REQUIRED ACTION: Please write out exactly the lines from the opening of the listing through the line that holds "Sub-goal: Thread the", including both, and nothing else; no pictures.

AVAILABLE RECORDS:
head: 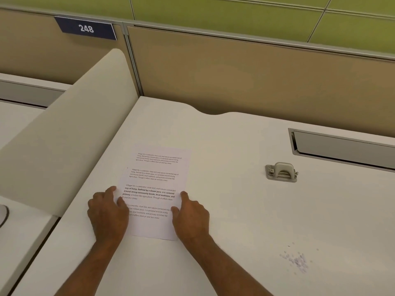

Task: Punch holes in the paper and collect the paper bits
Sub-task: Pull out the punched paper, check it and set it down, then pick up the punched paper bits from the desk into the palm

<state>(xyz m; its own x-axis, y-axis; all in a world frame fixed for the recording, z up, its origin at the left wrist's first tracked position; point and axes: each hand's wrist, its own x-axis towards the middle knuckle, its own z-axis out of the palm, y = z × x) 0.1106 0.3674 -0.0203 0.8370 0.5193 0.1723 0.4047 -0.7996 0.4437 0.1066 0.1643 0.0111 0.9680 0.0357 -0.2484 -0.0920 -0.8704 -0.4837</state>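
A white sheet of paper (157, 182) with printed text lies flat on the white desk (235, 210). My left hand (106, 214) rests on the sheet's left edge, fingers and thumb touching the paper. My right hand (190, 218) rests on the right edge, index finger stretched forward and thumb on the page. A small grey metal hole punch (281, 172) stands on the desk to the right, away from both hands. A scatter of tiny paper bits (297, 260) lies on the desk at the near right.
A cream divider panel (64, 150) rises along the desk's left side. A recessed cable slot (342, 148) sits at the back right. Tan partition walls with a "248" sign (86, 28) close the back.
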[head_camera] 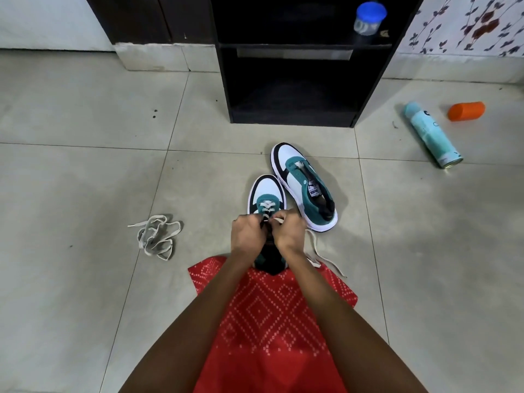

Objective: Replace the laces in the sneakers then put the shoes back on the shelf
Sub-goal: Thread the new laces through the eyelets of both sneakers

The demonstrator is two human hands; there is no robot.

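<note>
Two white, teal and black sneakers stand on the tiled floor. The near sneaker (266,194) sits right in front of me, with a pale lace (266,209) threaded through its lower eyelets. My left hand (247,233) grips the sneaker at its left side, fingers curled at the eyelets. My right hand (289,231) pinches the lace end above the tongue. The lace's loose tail (317,255) trails on the floor to the right. The second sneaker (304,186) stands behind and to the right, with almost no lacing. A loose pile of pale laces (157,236) lies to the left.
A black shelf unit (295,89) stands straight ahead; its lower bay holds nothing, and a blue-lidded jar (368,19) stands on the upper shelf. A teal spray can (432,134) and an orange cap (466,111) lie on the floor to the right. Red patterned cloth (272,321) covers my lap.
</note>
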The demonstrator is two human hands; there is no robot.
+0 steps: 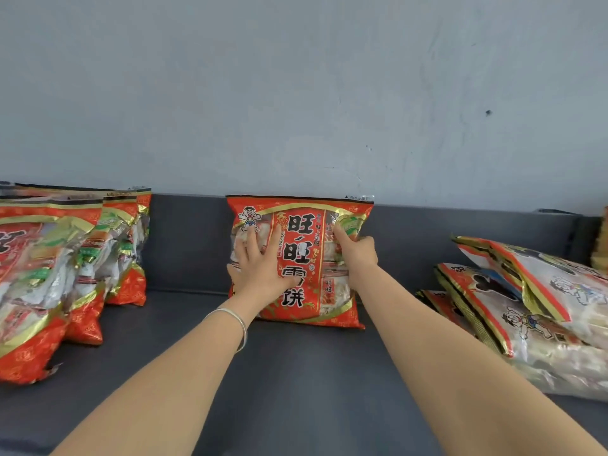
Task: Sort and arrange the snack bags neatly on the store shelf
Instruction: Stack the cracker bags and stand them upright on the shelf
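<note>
**Standing one red bag up against the back of the shelf**

The pale wall [296,93] fills the top half of the view. Below it runs the dark grey shelf [296,373], with a low back panel of the same grey.

On the left a row of red bags [49,274] stands upright, one behind the other and fairly tidy. On the right a pile of pale silver bags [543,307] lies flat and overlapping, not yet stood up or squared.

Between the two groups, well apart from both, a single red bag [302,251] stands on its bottom edge with its printed face outward. Its top seam reaches just above the back panel, and it seems to lean on that panel.

The left hand [260,264] lies flat on the bag's front, fingers spread, pressing it back. The right hand [357,251] is at the bag's upper right, fingers curled in; it looks to be gripping that edge, though its fingertips are hidden. A thin bracelet [235,319] sits on the left wrist.

I'd say this is the placing step, steadying the bag so it stands by itself. Next, the hands should let go gently and watch for a tip. Then either slide it towards the red row or start on the flat pile.
</note>
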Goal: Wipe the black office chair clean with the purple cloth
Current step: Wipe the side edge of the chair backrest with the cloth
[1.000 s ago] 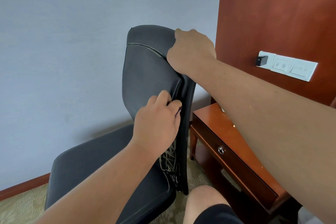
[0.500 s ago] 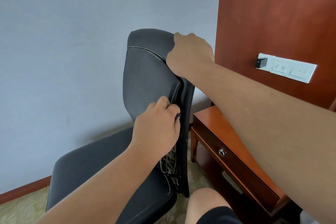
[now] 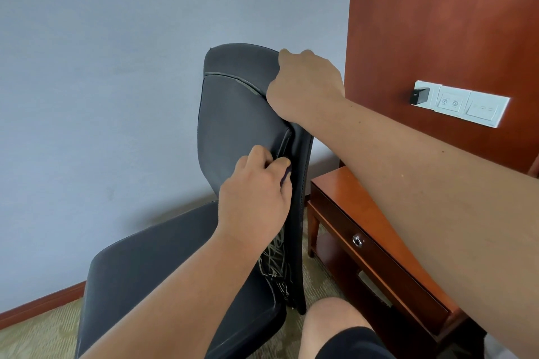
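1 purple cloth (image 3: 287, 175) inside left grip (image 3: 253, 202)

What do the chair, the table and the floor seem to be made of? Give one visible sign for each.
Chair: black leather or imitation leather, matte, judging by smooth padded panels with stitched seams. Table: reddish-brown wood or veneer, glossy; its top reflects light. Floor: greenish patterned carpet, dull and textured.
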`<control>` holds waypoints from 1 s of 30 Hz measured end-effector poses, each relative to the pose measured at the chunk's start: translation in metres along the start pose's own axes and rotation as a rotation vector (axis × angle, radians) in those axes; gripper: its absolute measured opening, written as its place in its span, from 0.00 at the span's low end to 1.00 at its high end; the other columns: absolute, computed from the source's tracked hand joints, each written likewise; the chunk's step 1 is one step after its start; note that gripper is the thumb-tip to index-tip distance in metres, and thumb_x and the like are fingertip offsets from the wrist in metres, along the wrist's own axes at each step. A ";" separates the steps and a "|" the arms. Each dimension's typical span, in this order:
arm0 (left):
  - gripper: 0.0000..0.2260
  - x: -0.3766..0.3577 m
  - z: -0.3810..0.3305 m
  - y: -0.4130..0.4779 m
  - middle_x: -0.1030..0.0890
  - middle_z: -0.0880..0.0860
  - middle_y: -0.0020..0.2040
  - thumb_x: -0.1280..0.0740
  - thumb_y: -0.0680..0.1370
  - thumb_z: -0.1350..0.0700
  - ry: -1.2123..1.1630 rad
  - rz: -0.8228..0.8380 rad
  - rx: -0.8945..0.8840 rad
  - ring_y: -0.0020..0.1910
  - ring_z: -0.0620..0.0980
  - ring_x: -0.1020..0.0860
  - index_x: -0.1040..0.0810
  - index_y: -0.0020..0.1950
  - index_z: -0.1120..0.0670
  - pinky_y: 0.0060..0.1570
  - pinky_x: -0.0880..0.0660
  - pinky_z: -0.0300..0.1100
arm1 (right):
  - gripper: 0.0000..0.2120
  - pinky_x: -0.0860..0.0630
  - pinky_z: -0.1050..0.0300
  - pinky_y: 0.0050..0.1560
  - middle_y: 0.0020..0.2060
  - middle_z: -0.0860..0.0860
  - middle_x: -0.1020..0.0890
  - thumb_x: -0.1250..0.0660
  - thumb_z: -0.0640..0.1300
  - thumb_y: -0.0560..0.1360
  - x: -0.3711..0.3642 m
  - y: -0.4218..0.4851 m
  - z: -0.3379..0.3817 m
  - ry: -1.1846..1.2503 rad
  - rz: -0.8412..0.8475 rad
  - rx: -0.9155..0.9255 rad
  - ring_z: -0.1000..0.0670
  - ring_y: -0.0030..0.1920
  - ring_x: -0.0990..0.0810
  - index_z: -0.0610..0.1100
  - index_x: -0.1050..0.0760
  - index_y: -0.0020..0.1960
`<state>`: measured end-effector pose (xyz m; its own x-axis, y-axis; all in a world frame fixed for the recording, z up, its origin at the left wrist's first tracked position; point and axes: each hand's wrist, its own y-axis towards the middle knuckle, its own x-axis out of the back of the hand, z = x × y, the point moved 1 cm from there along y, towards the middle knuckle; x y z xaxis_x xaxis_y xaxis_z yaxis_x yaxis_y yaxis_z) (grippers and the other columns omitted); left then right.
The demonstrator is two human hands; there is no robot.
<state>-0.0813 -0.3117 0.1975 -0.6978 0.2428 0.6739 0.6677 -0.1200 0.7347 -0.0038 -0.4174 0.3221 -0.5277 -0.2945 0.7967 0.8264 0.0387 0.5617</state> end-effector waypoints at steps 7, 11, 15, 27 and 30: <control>0.10 0.008 -0.004 -0.002 0.29 0.46 0.45 0.38 0.79 0.48 0.072 0.094 -0.036 0.40 0.46 0.27 0.20 0.55 0.46 0.27 0.34 0.38 | 0.16 0.37 0.54 0.34 0.45 0.47 0.33 0.44 0.41 0.74 0.003 -0.003 0.000 0.017 0.018 -0.014 0.43 0.42 0.31 0.43 0.30 0.61; 0.09 0.017 0.004 0.003 0.29 0.44 0.46 0.40 0.78 0.46 0.035 0.179 -0.052 0.41 0.45 0.27 0.21 0.52 0.42 0.30 0.33 0.39 | 0.16 0.35 0.52 0.37 0.46 0.47 0.33 0.43 0.42 0.76 0.004 -0.004 0.004 0.010 0.028 -0.015 0.43 0.43 0.32 0.43 0.30 0.62; 0.08 0.023 0.003 0.007 0.27 0.45 0.45 0.37 0.78 0.47 0.009 0.088 -0.058 0.40 0.47 0.26 0.19 0.52 0.44 0.29 0.30 0.40 | 0.15 0.35 0.52 0.36 0.46 0.47 0.33 0.43 0.42 0.75 0.004 -0.005 0.005 0.012 0.022 -0.015 0.43 0.43 0.31 0.43 0.30 0.61; 0.08 0.008 0.004 -0.014 0.27 0.47 0.45 0.35 0.77 0.50 0.035 0.053 -0.069 0.39 0.47 0.26 0.19 0.54 0.47 0.26 0.32 0.38 | 0.17 0.34 0.52 0.38 0.46 0.47 0.33 0.43 0.41 0.74 0.006 -0.009 0.004 0.014 0.027 -0.017 0.43 0.43 0.32 0.42 0.31 0.62; 0.08 0.007 0.012 -0.028 0.26 0.46 0.47 0.35 0.77 0.49 0.015 0.120 -0.127 0.41 0.47 0.25 0.20 0.54 0.46 0.27 0.31 0.38 | 0.16 0.39 0.55 0.32 0.46 0.47 0.33 0.43 0.41 0.75 0.006 -0.009 0.005 0.012 0.028 -0.018 0.43 0.42 0.32 0.42 0.30 0.62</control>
<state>-0.1016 -0.2946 0.1810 -0.6196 0.2050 0.7577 0.7090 -0.2682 0.6523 -0.0157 -0.4151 0.3232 -0.5018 -0.3047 0.8095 0.8444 0.0302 0.5348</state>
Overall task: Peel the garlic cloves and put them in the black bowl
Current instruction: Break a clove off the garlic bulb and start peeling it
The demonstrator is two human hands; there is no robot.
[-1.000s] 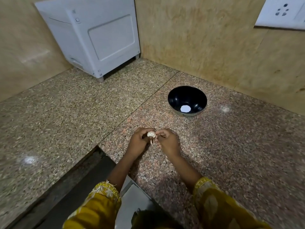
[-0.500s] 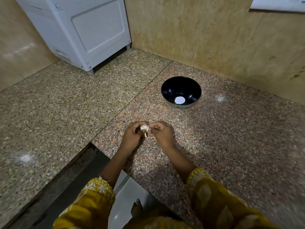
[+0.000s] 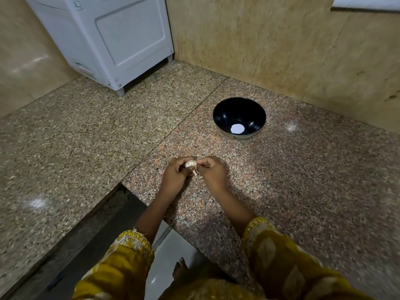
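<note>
Hands unmoved, left hand (image 3: 173, 178), right hand (image 3: 213, 172) pinching papery garlic (image 3: 191, 163), glossy round bowl (image 3: 239, 116)

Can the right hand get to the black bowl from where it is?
Probably yes. The right hand is busy pinching the garlic with the left hand, but only bare counter lies between it and the black bowl.

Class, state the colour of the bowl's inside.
Glossy black, with a white spot at the bottom of the bowl; head view.
</note>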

RESULT FOR THIS EXERCISE:
head: 

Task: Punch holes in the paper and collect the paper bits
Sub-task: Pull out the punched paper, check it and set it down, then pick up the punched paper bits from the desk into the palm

<state>(xyz m; its own x-axis, y-axis; all in a world frame fixed for the recording, z up, its origin at the left wrist's first tracked position; point and axes: each hand's wrist, its own x-axis towards the middle knuckle, its own z-axis out of the palm, y = z × x) 0.1106 0.3674 -0.0203 0.8370 0.5193 0.1723 0.4047 -0.7996 0.4437 0.1066 0.1643 0.0111 0.9680 0.0357 -0.2484 -0.0920 -0.8704 -0.4837</state>
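A white sheet of paper (157, 182) with printed text lies flat on the white desk (235, 210). My left hand (106, 214) rests on the sheet's left edge, fingers and thumb touching the paper. My right hand (190, 218) rests on the right edge, index finger stretched forward and thumb on the page. A small grey metal hole punch (281, 172) stands on the desk to the right, away from both hands. A scatter of tiny paper bits (297, 260) lies on the desk at the near right.
A cream divider panel (64, 150) rises along the desk's left side. A recessed cable slot (342, 148) sits at the back right. Tan partition walls with a "248" sign (86, 28) close the back.
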[head_camera] 

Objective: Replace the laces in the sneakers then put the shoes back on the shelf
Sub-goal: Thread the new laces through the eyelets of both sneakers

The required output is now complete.